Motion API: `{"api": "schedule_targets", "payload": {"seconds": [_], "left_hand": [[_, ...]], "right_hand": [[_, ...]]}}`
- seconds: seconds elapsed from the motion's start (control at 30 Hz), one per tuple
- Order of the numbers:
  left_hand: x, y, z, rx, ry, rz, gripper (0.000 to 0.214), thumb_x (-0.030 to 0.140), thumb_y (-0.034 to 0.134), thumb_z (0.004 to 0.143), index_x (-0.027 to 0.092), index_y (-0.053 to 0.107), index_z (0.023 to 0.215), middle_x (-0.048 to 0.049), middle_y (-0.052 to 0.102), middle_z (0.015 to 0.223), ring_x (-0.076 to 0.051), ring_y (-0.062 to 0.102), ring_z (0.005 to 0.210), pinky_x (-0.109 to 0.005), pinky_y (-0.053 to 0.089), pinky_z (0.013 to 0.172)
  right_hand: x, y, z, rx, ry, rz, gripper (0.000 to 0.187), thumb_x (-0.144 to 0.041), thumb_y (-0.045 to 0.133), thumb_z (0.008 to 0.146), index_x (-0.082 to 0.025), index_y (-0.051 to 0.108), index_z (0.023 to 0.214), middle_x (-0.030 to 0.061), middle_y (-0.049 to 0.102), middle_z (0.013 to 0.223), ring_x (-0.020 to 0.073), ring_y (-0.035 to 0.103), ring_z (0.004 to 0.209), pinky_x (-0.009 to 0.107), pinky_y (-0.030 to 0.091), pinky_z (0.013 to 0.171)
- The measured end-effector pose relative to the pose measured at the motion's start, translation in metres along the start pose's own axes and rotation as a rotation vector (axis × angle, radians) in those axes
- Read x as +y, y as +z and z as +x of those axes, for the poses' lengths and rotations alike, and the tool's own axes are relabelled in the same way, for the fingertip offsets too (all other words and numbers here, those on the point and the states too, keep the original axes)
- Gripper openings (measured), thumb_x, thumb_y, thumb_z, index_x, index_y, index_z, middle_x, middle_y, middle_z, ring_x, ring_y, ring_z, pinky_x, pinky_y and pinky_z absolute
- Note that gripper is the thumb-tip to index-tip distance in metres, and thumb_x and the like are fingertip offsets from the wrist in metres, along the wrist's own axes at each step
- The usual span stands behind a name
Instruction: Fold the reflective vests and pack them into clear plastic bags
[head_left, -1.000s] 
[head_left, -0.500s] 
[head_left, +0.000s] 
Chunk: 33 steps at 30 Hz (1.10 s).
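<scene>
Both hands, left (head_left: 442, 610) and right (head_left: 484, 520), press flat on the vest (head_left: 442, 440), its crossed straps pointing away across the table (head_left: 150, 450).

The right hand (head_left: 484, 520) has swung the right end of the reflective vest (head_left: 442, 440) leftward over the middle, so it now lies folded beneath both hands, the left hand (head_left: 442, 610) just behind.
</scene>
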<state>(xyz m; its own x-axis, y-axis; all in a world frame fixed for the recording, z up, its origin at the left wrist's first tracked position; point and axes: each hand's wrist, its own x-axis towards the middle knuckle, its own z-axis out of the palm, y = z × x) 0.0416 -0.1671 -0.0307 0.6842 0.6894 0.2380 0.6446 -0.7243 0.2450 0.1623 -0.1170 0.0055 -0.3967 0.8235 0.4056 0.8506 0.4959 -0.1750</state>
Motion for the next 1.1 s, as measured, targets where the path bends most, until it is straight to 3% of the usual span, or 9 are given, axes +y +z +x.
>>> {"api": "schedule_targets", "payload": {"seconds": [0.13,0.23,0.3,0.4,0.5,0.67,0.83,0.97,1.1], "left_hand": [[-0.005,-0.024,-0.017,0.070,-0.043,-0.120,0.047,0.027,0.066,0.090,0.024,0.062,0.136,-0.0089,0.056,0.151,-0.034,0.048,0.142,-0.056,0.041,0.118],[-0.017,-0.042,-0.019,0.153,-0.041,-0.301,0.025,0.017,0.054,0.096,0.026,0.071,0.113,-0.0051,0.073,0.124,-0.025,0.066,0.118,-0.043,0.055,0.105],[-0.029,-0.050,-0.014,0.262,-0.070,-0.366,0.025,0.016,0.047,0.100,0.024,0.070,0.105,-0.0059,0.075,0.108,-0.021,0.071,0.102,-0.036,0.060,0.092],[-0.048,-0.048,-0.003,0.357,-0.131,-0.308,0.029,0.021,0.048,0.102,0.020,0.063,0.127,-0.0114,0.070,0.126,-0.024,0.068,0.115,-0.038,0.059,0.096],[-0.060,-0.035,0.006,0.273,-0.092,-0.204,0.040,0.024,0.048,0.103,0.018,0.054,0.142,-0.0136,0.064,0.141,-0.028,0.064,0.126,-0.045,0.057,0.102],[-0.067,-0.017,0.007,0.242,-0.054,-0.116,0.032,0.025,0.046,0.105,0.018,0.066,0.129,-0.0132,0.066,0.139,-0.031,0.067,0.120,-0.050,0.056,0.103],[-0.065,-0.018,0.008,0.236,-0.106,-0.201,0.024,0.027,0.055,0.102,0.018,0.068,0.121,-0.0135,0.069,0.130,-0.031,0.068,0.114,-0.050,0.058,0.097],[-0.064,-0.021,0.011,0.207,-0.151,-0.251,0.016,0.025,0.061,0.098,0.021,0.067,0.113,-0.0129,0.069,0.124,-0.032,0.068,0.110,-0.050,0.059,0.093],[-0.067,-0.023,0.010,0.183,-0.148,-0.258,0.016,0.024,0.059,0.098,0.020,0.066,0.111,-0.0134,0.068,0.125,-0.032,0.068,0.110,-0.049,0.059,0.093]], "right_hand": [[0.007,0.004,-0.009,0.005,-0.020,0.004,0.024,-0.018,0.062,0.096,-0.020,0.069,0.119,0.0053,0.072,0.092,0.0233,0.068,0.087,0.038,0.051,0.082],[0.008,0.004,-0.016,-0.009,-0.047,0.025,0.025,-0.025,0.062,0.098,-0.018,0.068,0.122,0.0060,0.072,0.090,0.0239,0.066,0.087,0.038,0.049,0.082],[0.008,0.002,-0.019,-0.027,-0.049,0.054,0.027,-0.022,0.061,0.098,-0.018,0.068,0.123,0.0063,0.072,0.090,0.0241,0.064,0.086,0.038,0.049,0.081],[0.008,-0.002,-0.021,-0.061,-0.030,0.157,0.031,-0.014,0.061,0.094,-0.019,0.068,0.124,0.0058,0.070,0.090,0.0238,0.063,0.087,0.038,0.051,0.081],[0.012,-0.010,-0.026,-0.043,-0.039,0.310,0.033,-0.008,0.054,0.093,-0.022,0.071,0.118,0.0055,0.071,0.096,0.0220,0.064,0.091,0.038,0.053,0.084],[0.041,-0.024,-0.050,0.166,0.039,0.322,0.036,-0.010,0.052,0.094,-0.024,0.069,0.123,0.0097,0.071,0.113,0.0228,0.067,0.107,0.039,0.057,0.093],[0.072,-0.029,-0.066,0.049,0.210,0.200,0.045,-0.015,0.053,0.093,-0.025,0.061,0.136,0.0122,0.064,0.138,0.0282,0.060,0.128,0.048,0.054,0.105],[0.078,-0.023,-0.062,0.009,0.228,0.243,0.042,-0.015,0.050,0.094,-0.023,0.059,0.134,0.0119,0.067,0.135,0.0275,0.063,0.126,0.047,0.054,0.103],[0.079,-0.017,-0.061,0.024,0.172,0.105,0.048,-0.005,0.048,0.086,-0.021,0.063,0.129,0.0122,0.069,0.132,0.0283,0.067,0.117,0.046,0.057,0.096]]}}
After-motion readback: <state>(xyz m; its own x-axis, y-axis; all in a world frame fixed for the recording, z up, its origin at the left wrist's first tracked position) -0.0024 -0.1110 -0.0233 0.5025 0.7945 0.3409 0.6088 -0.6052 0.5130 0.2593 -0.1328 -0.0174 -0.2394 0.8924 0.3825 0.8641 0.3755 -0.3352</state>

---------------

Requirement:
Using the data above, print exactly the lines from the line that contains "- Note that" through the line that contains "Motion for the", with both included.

Result of this exercise:
- Note that gripper is the thumb-tip to index-tip distance in metres, and thumb_x and the like are fingertip offsets from the wrist in metres, along the wrist's own axes at each step
- The usual span stands behind a name
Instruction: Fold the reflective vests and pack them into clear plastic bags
[head_left, -1.000s] 
[head_left, -0.500s] 
[head_left, +0.000s] 
Chunk: 33 steps at 30 Hz (1.10 s).
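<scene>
Both hands, left (head_left: 442, 610) and right (head_left: 484, 520), press flat on the vest (head_left: 442, 440), its crossed straps pointing away across the table (head_left: 150, 450).

The right hand (head_left: 484, 520) has swung the right end of the reflective vest (head_left: 442, 440) leftward over the middle, so it now lies folded beneath both hands, the left hand (head_left: 442, 610) just behind.
</scene>
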<state>(xyz m; its own x-axis, y-axis; all in a world frame fixed for the recording, z up, its origin at the left wrist's first tracked position; point and axes: each hand's wrist, its own x-axis towards the middle knuckle, its own z-axis out of the palm, y = z × x) 0.0416 -0.1671 -0.0307 0.6842 0.6894 0.2380 0.6446 -0.7243 0.2450 0.1623 -0.1170 0.0055 -0.3967 0.8235 0.4056 0.8506 0.4959 -0.1750</state>
Motion for the next 1.1 s, as measured, targets where the path bends most, until it is straight to 3% of the usual span, or 9 are given, axes +y +z +x.

With that, the answer is complete.